Directions: Copy out all the records exactly.

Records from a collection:
■ ■ ■ ■ ■

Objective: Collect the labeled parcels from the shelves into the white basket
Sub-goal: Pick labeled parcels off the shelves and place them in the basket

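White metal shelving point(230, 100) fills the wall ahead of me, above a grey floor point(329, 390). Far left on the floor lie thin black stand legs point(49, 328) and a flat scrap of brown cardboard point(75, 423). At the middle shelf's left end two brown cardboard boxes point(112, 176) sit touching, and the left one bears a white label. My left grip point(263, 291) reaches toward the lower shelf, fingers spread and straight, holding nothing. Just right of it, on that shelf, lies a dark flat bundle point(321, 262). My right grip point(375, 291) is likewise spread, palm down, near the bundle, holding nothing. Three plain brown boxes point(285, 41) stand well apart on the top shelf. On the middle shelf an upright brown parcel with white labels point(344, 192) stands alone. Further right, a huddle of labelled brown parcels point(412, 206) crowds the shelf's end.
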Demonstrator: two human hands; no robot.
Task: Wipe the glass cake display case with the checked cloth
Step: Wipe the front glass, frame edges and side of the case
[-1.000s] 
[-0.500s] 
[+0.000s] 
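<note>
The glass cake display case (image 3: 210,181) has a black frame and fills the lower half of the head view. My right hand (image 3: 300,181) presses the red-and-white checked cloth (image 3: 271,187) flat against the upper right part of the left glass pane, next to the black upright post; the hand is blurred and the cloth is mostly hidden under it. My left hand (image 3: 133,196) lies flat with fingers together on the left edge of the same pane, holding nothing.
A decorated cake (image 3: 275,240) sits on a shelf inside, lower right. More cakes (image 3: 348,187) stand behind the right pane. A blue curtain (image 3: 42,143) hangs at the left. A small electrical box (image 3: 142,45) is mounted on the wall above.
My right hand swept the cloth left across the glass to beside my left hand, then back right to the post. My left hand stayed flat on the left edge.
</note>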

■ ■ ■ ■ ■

Finished task:
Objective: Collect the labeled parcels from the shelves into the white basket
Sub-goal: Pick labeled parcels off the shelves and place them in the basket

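White metal shelving point(230, 100) fills the wall ahead of me, above a grey floor point(329, 390). Far left on the floor lie thin black stand legs point(49, 328) and a flat scrap of brown cardboard point(75, 423). At the middle shelf's left end two brown cardboard boxes point(112, 176) sit touching, and the left one bears a white label. My left grip point(263, 291) reaches toward the lower shelf, fingers spread and straight, holding nothing. Just right of it, on that shelf, lies a dark flat bundle point(321, 262). My right grip point(375, 291) is likewise spread, palm down, near the bundle, holding nothing. Three plain brown boxes point(285, 41) stand well apart on the top shelf. On the middle shelf an upright brown parcel with white labels point(344, 192) stands alone. Further right, a huddle of labelled brown parcels point(412, 206) crowds the shelf's end.
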Demonstrator: two human hands; no robot.
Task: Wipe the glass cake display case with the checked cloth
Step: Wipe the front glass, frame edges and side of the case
[-1.000s] 
[-0.500s] 
[+0.000s] 
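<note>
The glass cake display case (image 3: 210,181) has a black frame and fills the lower half of the head view. My right hand (image 3: 300,181) presses the red-and-white checked cloth (image 3: 271,187) flat against the upper right part of the left glass pane, next to the black upright post; the hand is blurred and the cloth is mostly hidden under it. My left hand (image 3: 133,196) lies flat with fingers together on the left edge of the same pane, holding nothing.
A decorated cake (image 3: 275,240) sits on a shelf inside, lower right. More cakes (image 3: 348,187) stand behind the right pane. A blue curtain (image 3: 42,143) hangs at the left. A small electrical box (image 3: 142,45) is mounted on the wall above.
My right hand swept the cloth left across the glass to beside my left hand, then back right to the post. My left hand stayed flat on the left edge.
</note>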

The full output has been given.